OBALANIE MITÓW
Przepraszam, że nie odnoszę się bezpośrednio do Waszych wypowiedzi, ale chyba tak będzie prościej...
1. Korepetycje. Ich powszechność to mit. Dostępne są tylko kilku procentom nauczycieli. Niby czego i kogo mają uczyć przedszkolanki, nauczyciele podstawówek, większość nauczycieli z gimnazjum, nauczyciele WF, PO, przedmiotów zawodowych itp? Ceny korepetycji spadają a nie rosną, zresztą łatwiej np. kupić w internecie prezentację maturalną za 40 - 50 zł niż dawać kasę nauczycielowi.

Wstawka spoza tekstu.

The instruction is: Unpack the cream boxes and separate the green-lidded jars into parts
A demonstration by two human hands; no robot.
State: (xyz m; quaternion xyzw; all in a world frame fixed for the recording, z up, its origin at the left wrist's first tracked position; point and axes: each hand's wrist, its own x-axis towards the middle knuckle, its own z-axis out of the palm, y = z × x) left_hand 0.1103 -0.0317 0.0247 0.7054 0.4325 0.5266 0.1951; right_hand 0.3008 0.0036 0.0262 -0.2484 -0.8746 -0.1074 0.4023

2. Czas pracy. 18 godzin? Wolne żarty! A gdzie są: "okienka" między lekcjami, wywiadówki, telefoniczne kontakty z rodzicami (za swoje pieniądze i po godzinach pracy), rady pedagogiczne, szkolenia (oczywiście wieczorami i w weekendy), studia podyplomowe (w dużej mierze finansowane przez nauczyciela), pisanie konspektów (stażyści), przygotowywanie sprawdzianów i prac pisemnych (oczywiście na domowym komputerze i równie często kserowanych na swoim papierze), sprawdzanie prac pisemnych, opieka nad dziećmi w czasie wycieczek (tak naprawdę to 24 godziny na dobę, zwyczajem staje się płacenie przez nauczyciela samemu za udział w wycieczce!), siedzenie w komisjach nadzorujących egzaminy, lektura prasy fachowej, prowadzenie dokumentacji przez wychowawców klasy, ewaluacja swych działań pedagogicznych, prowadzenie kółek zainteresowań (w dalszym ciągu nie ma na nie pieniędzy), udział z uczniami w olimpiadach i konkursach przedmiotowych, przygotowanie pomocy dydaktycznych (w nauczaniu początkowym), opieka nad stażystami lub praktykantami, praca nad dokumentacją związana z awansem zawodowym... Jak słyszę o 18 godzinach - to płaczę ze śmiechu. Sam czasem mam 12 lekcji (!) pod rząd (tego samego dnia).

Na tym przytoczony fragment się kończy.